▶ _INSTRUCTIONS FOR THE TASK_
Please state how many lines of the records hold the string "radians", giving nothing but the number.

▶ _EXERCISE INPUTS_
--- --- ---

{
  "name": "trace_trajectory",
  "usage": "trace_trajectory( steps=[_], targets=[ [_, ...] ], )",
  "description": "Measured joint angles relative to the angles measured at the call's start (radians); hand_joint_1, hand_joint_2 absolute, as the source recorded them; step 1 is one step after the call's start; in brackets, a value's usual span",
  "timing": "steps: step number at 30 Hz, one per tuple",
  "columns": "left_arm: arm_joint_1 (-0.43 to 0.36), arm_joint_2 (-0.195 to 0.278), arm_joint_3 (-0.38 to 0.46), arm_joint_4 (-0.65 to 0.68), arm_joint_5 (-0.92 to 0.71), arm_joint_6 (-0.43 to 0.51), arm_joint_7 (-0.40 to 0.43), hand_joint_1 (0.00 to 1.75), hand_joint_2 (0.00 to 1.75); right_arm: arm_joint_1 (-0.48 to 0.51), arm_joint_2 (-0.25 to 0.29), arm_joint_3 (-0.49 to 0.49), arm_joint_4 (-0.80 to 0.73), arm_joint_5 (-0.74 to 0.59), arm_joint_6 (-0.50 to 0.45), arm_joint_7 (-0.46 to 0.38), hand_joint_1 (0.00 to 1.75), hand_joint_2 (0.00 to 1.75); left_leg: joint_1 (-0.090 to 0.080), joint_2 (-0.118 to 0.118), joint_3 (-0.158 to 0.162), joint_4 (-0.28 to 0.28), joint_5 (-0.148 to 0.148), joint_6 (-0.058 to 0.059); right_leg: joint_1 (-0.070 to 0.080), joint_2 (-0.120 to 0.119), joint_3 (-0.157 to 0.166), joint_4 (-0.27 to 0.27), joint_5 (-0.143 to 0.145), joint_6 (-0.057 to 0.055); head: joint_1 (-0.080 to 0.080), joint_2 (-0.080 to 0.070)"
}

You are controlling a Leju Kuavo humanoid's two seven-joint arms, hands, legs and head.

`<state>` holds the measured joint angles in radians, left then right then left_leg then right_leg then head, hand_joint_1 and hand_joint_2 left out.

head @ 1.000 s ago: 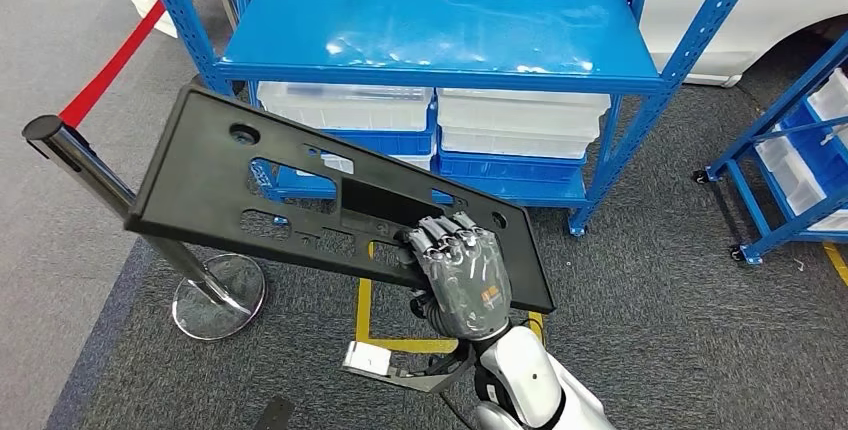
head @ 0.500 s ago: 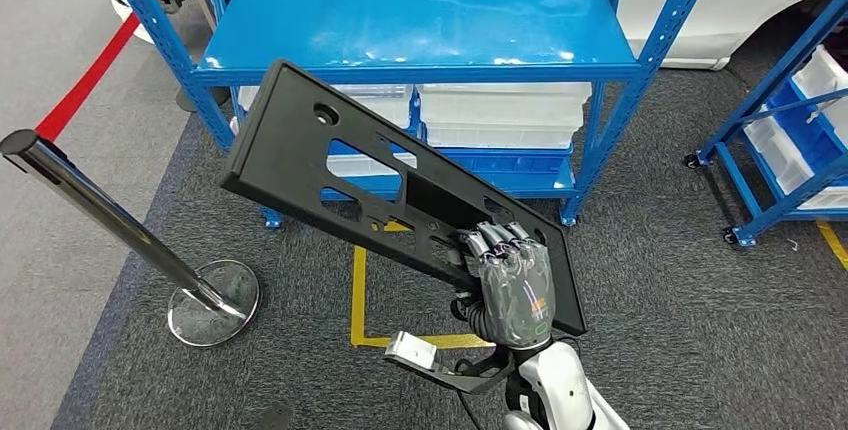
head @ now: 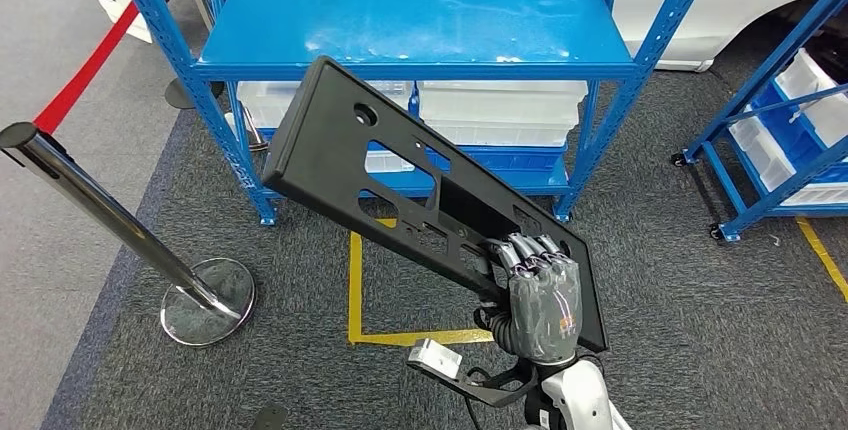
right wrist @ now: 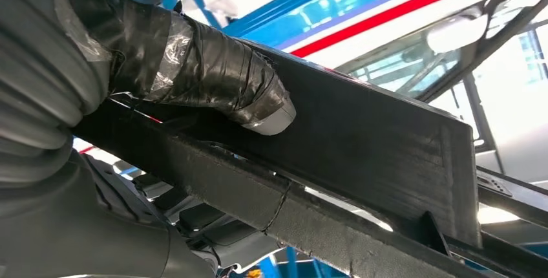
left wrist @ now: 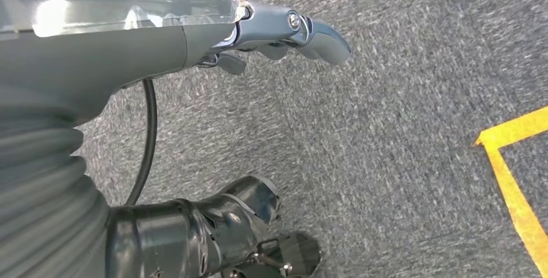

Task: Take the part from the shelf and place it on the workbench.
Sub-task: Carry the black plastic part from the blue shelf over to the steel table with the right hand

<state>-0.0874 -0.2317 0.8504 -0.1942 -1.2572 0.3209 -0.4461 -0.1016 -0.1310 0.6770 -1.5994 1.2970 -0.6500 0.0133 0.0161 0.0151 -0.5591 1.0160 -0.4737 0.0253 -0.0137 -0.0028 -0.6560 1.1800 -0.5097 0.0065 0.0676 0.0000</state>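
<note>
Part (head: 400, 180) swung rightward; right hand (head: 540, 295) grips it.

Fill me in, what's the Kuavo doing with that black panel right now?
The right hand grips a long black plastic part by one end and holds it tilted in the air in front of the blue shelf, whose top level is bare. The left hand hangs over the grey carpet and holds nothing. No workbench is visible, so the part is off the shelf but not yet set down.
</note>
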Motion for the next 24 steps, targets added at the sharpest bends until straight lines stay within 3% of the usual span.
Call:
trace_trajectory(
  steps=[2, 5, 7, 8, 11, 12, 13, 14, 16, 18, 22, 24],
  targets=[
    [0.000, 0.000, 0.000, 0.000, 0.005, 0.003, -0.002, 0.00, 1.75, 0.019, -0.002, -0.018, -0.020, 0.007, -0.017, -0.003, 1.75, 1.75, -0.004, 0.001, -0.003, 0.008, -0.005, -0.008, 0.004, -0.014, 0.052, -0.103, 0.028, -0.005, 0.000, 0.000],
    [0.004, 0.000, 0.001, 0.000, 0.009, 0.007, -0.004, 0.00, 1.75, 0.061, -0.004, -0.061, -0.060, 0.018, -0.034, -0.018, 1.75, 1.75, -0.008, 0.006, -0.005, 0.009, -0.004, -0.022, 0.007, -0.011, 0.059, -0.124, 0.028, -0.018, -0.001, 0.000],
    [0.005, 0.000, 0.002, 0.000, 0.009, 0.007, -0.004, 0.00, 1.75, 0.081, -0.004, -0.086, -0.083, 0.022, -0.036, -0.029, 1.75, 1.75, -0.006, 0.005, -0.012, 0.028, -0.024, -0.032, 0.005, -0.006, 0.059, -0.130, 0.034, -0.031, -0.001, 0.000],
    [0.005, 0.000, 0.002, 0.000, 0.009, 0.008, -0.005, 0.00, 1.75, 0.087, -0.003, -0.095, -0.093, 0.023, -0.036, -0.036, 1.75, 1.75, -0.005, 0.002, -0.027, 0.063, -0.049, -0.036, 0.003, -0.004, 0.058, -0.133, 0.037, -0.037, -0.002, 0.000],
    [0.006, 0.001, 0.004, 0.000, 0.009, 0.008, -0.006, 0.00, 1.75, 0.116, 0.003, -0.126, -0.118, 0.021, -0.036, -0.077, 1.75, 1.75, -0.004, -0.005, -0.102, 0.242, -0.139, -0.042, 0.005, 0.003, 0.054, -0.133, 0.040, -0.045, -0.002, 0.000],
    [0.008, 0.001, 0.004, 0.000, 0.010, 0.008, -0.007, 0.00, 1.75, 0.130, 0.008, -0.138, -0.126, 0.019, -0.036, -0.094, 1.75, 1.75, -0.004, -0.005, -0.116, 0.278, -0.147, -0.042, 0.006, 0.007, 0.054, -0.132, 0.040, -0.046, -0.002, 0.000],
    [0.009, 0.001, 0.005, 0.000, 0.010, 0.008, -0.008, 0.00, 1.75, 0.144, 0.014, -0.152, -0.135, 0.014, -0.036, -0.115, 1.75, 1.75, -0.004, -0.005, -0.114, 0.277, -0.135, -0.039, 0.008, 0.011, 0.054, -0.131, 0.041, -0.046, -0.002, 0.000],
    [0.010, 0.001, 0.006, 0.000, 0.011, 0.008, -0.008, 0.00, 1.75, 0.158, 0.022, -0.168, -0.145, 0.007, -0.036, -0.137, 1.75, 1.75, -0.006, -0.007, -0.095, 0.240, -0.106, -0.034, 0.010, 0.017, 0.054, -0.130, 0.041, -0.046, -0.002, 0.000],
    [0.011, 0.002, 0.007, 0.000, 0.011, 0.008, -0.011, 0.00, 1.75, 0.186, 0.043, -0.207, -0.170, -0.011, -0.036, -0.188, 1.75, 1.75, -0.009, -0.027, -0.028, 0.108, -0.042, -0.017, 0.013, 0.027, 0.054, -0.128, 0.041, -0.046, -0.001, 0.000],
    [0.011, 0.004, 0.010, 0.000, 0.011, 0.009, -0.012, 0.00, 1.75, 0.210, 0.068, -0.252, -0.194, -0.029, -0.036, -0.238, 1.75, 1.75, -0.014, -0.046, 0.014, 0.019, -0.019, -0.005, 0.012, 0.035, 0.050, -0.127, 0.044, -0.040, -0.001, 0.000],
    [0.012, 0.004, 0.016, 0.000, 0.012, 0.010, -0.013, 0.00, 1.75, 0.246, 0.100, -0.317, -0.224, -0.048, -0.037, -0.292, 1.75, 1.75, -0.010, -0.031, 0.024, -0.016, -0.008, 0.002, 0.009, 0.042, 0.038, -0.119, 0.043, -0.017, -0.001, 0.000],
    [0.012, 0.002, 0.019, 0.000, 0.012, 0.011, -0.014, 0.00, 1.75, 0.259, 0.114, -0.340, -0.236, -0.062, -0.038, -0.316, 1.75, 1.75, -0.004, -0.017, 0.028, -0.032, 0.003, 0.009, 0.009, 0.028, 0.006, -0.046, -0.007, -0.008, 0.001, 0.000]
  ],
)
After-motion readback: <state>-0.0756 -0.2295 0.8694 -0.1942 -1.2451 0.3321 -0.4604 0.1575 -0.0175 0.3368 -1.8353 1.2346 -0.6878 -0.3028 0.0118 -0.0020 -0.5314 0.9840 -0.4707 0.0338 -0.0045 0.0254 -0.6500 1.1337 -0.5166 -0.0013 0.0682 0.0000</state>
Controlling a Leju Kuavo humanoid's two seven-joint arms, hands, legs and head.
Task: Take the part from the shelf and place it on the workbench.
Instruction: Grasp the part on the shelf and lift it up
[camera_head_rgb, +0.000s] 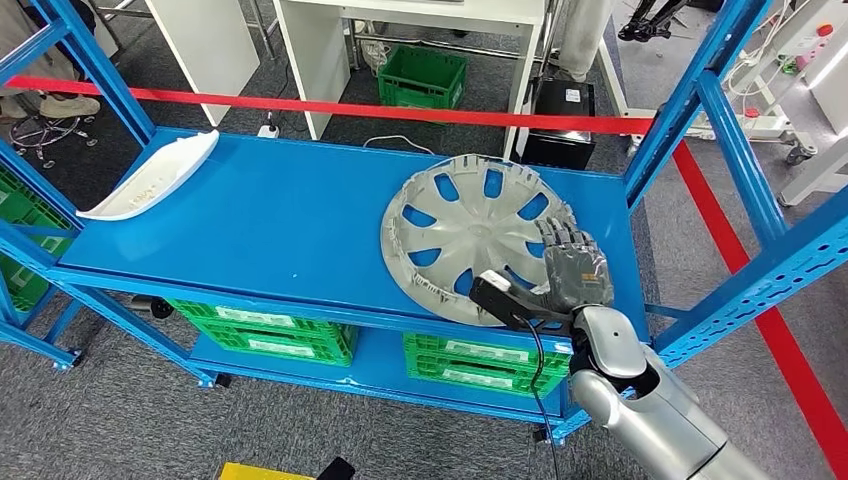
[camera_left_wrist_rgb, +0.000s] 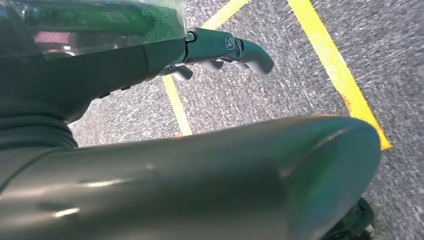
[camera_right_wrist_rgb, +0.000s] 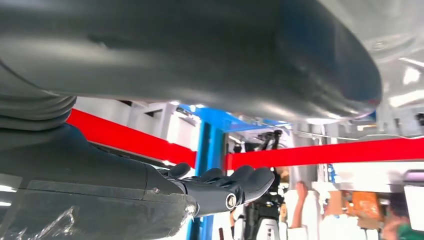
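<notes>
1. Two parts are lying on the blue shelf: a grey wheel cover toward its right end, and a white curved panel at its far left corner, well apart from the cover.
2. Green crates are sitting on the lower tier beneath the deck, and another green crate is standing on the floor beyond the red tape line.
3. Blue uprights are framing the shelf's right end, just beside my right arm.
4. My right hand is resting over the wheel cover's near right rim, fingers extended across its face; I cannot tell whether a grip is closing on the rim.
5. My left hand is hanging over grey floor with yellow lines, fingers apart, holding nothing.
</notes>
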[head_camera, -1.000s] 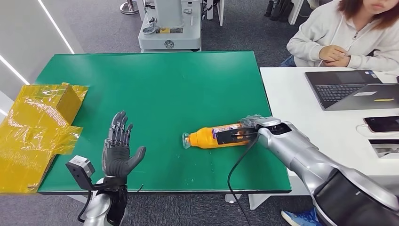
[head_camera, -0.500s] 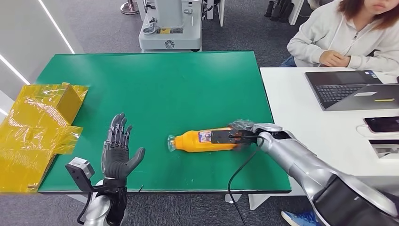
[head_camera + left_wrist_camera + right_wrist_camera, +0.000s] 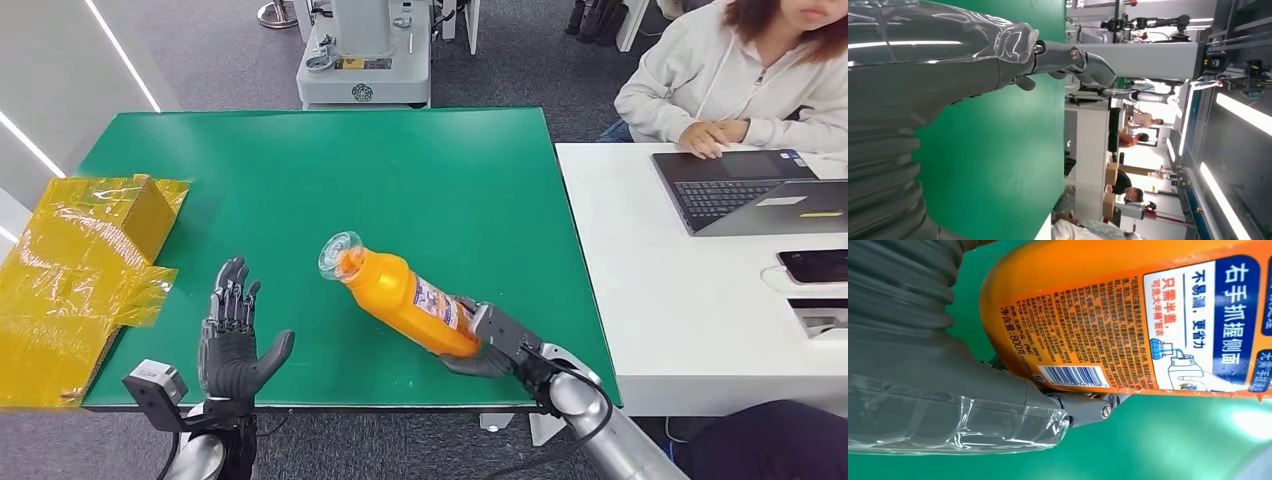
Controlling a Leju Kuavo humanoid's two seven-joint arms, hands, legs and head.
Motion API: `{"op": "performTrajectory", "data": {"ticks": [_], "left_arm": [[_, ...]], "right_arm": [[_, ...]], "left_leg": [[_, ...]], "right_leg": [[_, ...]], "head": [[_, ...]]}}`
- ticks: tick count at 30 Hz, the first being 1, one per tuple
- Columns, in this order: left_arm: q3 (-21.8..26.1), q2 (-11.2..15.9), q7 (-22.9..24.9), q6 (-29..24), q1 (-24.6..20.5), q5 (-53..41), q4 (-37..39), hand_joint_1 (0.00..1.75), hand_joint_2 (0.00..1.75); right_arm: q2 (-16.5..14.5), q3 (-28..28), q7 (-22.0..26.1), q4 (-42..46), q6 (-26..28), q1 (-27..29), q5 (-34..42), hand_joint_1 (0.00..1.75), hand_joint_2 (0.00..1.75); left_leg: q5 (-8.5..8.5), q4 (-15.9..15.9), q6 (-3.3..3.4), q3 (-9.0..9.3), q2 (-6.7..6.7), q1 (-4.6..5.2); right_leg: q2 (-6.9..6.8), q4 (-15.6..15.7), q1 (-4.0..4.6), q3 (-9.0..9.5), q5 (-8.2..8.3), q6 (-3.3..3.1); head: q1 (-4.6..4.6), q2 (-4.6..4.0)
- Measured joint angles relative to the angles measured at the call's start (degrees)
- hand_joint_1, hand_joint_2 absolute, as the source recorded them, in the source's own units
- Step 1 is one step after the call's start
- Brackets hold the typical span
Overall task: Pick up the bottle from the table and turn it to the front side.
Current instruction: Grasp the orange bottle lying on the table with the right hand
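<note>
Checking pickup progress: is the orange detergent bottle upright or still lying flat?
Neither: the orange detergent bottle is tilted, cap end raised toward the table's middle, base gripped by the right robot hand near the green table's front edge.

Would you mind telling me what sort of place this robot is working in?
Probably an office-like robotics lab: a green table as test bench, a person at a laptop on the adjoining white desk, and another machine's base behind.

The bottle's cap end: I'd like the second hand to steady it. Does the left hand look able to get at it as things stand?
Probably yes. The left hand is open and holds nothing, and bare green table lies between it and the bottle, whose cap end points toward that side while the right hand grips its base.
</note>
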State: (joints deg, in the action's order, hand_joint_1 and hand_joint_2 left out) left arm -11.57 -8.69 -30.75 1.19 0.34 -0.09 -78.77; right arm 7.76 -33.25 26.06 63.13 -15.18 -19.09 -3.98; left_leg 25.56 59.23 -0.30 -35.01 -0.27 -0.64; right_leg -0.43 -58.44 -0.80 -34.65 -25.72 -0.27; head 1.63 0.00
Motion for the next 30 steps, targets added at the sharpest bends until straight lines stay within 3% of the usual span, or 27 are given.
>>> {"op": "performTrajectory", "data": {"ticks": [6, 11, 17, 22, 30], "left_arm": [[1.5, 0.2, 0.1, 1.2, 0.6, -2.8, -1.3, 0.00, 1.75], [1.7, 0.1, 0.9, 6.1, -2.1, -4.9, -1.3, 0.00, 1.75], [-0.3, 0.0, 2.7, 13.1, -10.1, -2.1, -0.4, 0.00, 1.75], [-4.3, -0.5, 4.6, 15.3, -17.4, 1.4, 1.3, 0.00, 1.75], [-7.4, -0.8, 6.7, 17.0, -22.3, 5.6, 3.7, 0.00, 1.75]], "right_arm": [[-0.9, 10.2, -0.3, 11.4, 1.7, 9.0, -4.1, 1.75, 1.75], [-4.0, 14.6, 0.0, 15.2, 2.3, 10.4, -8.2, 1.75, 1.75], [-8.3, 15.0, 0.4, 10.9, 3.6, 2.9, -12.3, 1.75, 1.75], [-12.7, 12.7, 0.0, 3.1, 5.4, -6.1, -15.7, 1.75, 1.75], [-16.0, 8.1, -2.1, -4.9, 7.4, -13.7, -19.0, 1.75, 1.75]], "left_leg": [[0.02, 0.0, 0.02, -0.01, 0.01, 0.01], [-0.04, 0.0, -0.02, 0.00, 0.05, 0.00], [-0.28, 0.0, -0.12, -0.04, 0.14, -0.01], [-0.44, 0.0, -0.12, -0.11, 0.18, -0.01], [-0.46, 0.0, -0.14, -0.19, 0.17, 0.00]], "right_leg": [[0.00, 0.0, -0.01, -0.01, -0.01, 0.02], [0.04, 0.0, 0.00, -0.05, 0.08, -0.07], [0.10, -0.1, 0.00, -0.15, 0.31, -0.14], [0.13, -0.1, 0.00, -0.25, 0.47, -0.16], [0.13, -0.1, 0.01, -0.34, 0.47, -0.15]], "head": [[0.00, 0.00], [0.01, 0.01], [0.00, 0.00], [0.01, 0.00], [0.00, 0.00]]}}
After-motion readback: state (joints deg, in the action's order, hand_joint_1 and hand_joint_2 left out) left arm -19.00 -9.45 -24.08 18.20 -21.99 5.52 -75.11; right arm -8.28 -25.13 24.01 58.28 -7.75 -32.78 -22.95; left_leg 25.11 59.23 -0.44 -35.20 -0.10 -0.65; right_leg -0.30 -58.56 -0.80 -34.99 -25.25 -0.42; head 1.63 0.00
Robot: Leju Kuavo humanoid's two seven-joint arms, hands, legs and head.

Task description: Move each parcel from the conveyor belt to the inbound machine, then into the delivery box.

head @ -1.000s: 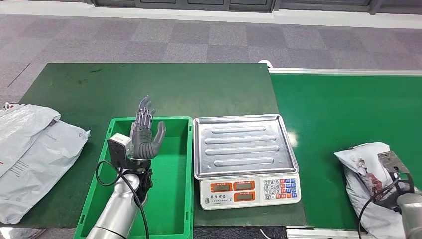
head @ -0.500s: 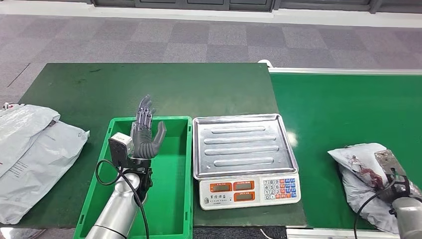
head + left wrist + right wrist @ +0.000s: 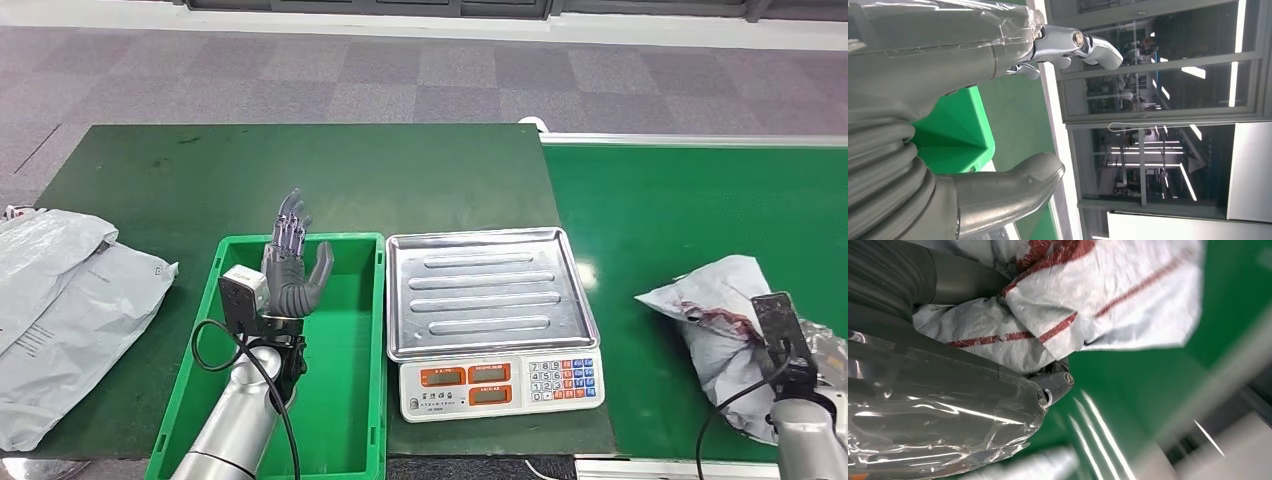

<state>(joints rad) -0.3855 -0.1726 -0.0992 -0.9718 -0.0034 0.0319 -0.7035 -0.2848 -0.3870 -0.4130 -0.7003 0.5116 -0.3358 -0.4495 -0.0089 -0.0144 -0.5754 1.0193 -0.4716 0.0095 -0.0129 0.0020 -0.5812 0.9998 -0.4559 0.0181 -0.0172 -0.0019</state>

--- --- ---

▶ _YOUR RESPONSE_
2